I value few things more than my friends, and when they're good enough to come by for dinner, my primary goal is to help them feel welcome and comfortable in my home.
When I visit them, I try to be a good guest: if they're teetotalers, I rarely ever arrive falling-down drunk; if they're Tea Partiers, I sensitively do not bring up the touchy topic of reality; if religious folk, I avoid overt references to the godless universe in which we all spin, anchorless if not for the warmth and camaraderie of our cherished amigos.
Several of my friends run shoe-free households: when you arrive, you're asked to remove footwear before stepping into their homes. During times of inclement weather, when slush and slop cover my boots, this is fully understandable – in fact, you don't even have to ask; bada-bing, I'm shoeless. What I cannot understand or abide is the request to doff my Doc Martens by the door when the weather is fine, my shoes perfectly clean, and the chance of damaging floors close to zero. Of course, homeowners can make any request they desire of those who enter their private domiciles, but that doesn't mean that any such request is reasonable or that I will comply with the more absurd requests willingly and without at least perfunctory bitching.
About this issue I am not doctrinaire. I will remove my shoes at Asian restaurants (as required), Islamic mosques, and before going to bed. Otherwise, either my shoes stay or I don't.
I respect the homes of my friends. I would never think to smoke in their space, put feet on furniture, or sleep with their spouses (unless explicitly requested to do so). However, when I'm asked to take off my shoes, the message I receive is that the host feels their property (rugs, floors, etc., which presumably might be damaged by my shoes) or their sense of propriety or ritual (which apparently involves the perverse ceremony of disrobing my feet at the door) takes precedence over the comfort of their guests; i.e., me.

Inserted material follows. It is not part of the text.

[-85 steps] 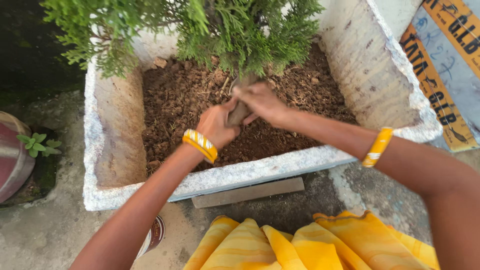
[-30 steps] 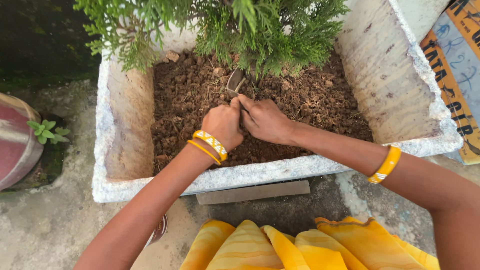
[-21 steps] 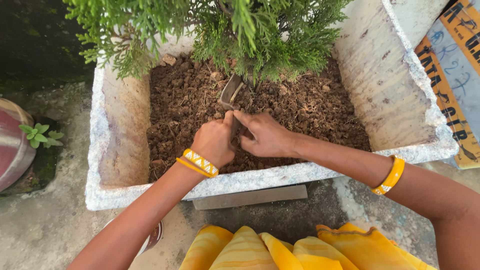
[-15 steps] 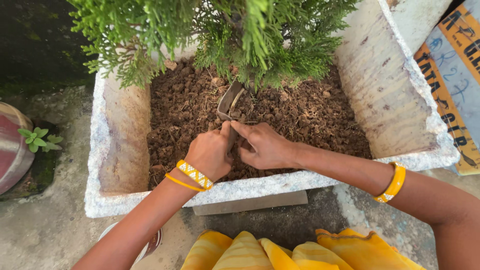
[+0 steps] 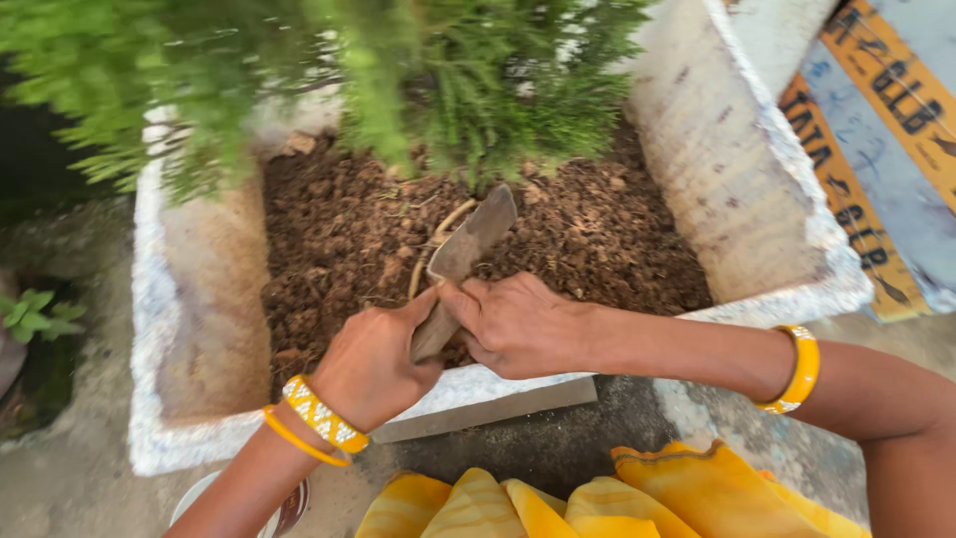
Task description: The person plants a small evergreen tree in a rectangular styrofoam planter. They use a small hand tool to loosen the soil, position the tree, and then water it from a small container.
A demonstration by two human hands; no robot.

No doubt about it: going shoe-less outside one's own home is an uncomfortable experience. Walking around a strange house exposes the gentle toes to various stubbing obstacles, and in the winter, wearing shoes keeps the lower extremities warm. In addition, I'm not a very tall person (just "average height") and removing my shoes causes me to lose some altitude, and I could use the extra inch (still referring to vertical dimensions, of course).
Anyway, I am actively avoiding dinner dates at households where friends ask me to shed offending articles of pedestrian protective gear before entering. When they come to my house, they sometimes ask, "Should I remove my shoes," to which I reply, with exaggerated incredulousness, "Why no! Why in the world would you want to do that? Come on in."